Gemeinsam mit der Brain Capital, einem führenden Anbieter für Bildungsfonds, hat die Hochschule das Wedeler Modell entwickelt. Institutionelle Investoren wie Stiftungen oder Pensionskassen stellen das Kapital zur Verfügung. Teilnehmer müssen nicht nur eine Studienzulassung besitzen, sondern auch „mindestens befriedigende Abiturleistungen in relevanten Fächern“ vorweisen, erklärt Pressesprecherin Nelly Tekhaus. Zudem müssen sie EU-Bürger sein. Das Auswahlverfahren sei einfach, betont Tekhaus.

Ganz nach dem Motto „heute studieren, morgen zahlen“ würden die Studiengebühren erst mit Beginn des Berufslebens des Fondsnutzers fällig. Bei Vertragsabschluss wird je nach Studiengang ein fixer Prozentsatz des Bruttoeinkommens für die Rückzahlungsphase festgelegt. Das Darlehen sei mit fünf bis sieben Prozent verzinst, erklärt Tekhaus.

Handschlag für die Finanzhilfe: Johannes Frankenfeld (l.), Brain Capital, und FH-Präsident Eike Harms. (Foto: PT)
Handschlag für die Finanzhilfe: Johannes Frankenfeld (l.), Brain Capital, und FH-Präsident Eike Harms. (Foto: PT)
 

Das Besondere an dem Konzept: Im Vergleich zu konventionellen Finanzierungsmöglichkeiten ist die Rückzahlung an das Einkommen und somit an die persönliche Zahlungsfähigkeit gekoppelt. Das bedeutet: Fällt das Einkommen unter eine Mindestgrenze von 25  000 Euro jährlich, beispielsweise durch Elternzeit Krankheit oder Arbeitslosigkeit, werden die Zahlungen aufgeschoben.

Sonderzahlungen sieht das Modell nicht vor, es geht um kontinuierliche Zurückzahlungen.
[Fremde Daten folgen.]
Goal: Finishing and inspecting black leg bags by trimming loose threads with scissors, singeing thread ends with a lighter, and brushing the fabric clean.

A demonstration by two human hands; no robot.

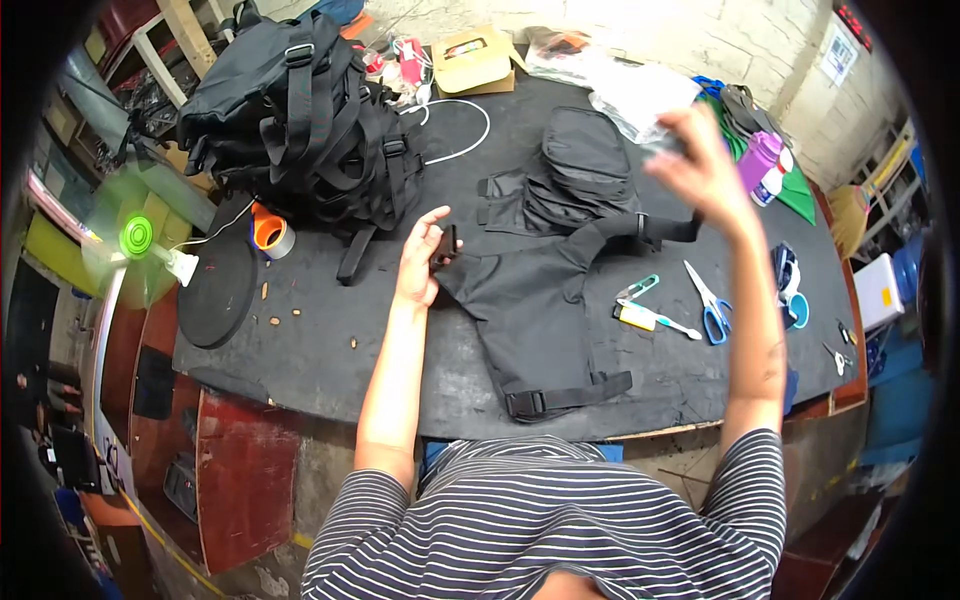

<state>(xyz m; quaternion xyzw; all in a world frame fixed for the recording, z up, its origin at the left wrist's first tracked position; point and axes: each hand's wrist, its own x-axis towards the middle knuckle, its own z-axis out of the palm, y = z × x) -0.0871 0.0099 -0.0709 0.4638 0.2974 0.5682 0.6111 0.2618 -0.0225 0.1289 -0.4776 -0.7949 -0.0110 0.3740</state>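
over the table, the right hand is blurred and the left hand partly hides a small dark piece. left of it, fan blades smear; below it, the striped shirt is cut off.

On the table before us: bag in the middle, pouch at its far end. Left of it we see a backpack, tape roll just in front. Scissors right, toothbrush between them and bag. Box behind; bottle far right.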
Die Gesamtlaufzeit beträgt bei einem Bachelorstudiengang sieben, bei einem Masterstudium fünf Jahre. Damit derjenige, der ein hohes Einstiegsgehalt bekommt, nicht exorbitant zahlt, ist die maximale Rückzahlungssumme auf das Doppelte der Studiengebühr gedeckelt.

„Nach Ablauf von 20 Jahren endet die Rückzahlungsverpflichtung, unabhängig davon, wie viel bereits zurückgezahlt wurde“, hebt die Pressesprecherin hervor. Sie betont noch einen weiteren Vorteil: Nur der Vertragsnehmer verpflichte sich, es müssten keine weiteren Personen haften. Der Bildungsfonds finanziert ausschließlich die Studiengebühren. Er ist mit Bafög kombinierbar. 

Die FH Wedel gehört zu den wenigen privaten, gemeinnützigen Fachhochschulen in Deutschland. Träger der staatlich anerkannten Einrichtung ist eine gemeinnützige GmbH, die sich durch Studiengebühren, eine Landeszuwendung und Drittmittel finanziert. Die FH bietet ihren etwa 1100 Studierenden neun Bachelor- und sechs Master-Studiengänge in der Informatik und den Ingenieur- und Wirtschaftswissenschaften an.